Large-scale graph processing is an important part of data infrastructure services at Facebook. Their social graph has 1.71 billion vertices with hundreds of billions of edges, and if they were to add in the pages people like, the graph would have over one trillion edges. They also have a wide range of use cases for graph data analytics including page and group recommendations, infrastructure optimization through intelligent data placement, and graph compression.

The team has built a graph analytics platform based on the Apache Giraph framework which is described in a  VLDB '15 paper and a corresponding blog post.  Describing their motivation for looking at alternatives the team writes that:

Since its inception, Giraph has continued to evolve, allowing us to handle Facebook-scale production workloads  but also making it easier for users to program. In the meantime, a number of other graph processing engines emerged. For instance, the Spark framework, which has gained adoption as a platform for general data processing, offers a graph-oriented programming model and execution engine as well — GraphX.

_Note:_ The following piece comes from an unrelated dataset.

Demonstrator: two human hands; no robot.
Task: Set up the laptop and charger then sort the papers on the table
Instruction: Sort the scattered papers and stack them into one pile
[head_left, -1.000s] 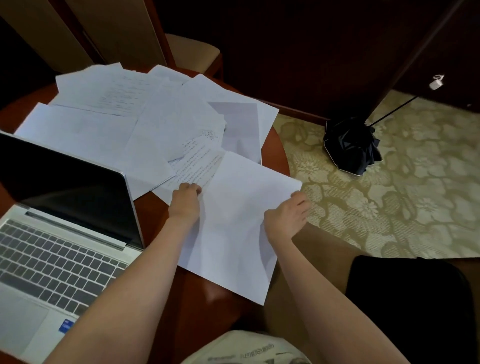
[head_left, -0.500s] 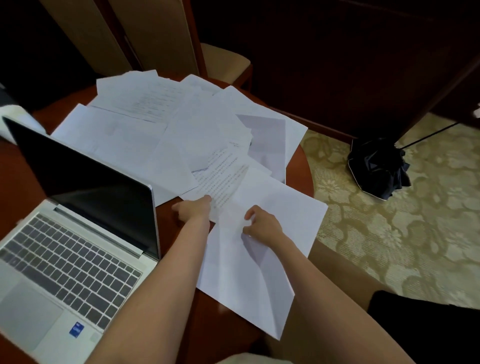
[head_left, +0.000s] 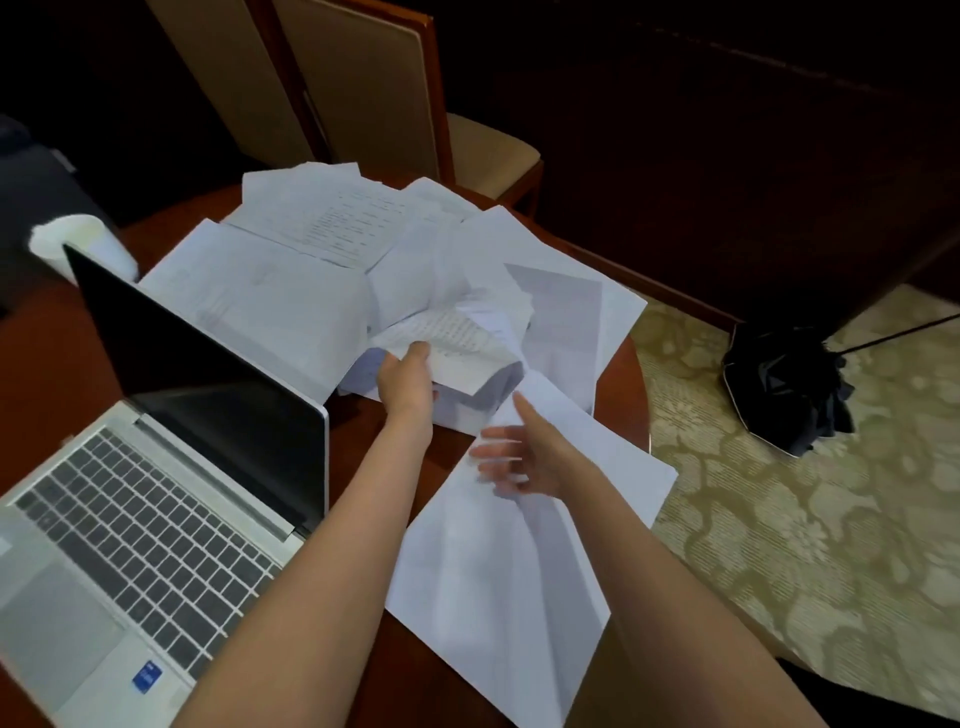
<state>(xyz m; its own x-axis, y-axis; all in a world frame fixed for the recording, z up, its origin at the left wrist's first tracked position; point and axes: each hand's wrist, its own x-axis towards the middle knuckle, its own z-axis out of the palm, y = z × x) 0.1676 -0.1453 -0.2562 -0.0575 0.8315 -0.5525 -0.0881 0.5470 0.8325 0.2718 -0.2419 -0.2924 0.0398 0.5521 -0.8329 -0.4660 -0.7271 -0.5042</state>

As our goal is to serve internal workloads in the best possible way, we decided to do a quantitative and qualitative comparison between Giraph and GraphX.

Since Facebook also has a Spark cluster supporting production workloads they decided to perform a comparison of these graph data processing systems to see how these systems handle large graphs. The tests also looked at how the two systems performed under different resource allocation policies as well as what type of support they provide for aspects like fault tolerance and user interface. They also tested for other factors including usability and ease of development between the two systems.

The testing methodology included three popular algorithms in graph data analytics: PageRank, Connected Components, and the more message heavy Triangle Counting.  To allow for comparison against the original GraphX paper, they started testing using the same two publicly available graph data sets- Twitter graph, which has 1.5 billion edges, and the UK web graph, which has 3.7 billion edges. The tests also included some synthetic graph data sets that were generated using the Darwini graph generator tool. The basic software configuration was Spark 1.6.1 and Giraph 1.2.0 with JDK 1.8 (8u60).

In general, they found that Giraph was better able to handle production-scale workloads while Spark GraphX offered several features that made the development of graph data processing solutions easier.

The key findings from the performance tests include the following:

  • Giraph performed better even on smaller graph data sets.
  • Giraph was also more memory-efficient.
  • GraphX allows graphs to be read from Hive using an SQL-like query, allowing arbitrary column transformations.
  • Using Scala from the shell environment is a convenient way for testing simple GraphX applications.

In the end the team concluded that GraphX  was not scalable or performant enough to support their graph processing workloads.

Based on a projection of the current results, we would need orders of magnitude more machines to support our existing production workloads. Aside from this, even for the graph sizes that GraphX can handle, there is a large gap in efficiency in terms of machine hours required, and its performance was not stable. However, the GraphX programming interface offers a number of features that simplify application development, such as SQL integration. These are features that we would like to add to Giraph in the future.

The team has provided details on how to re-produce the study, and the code and data are also available.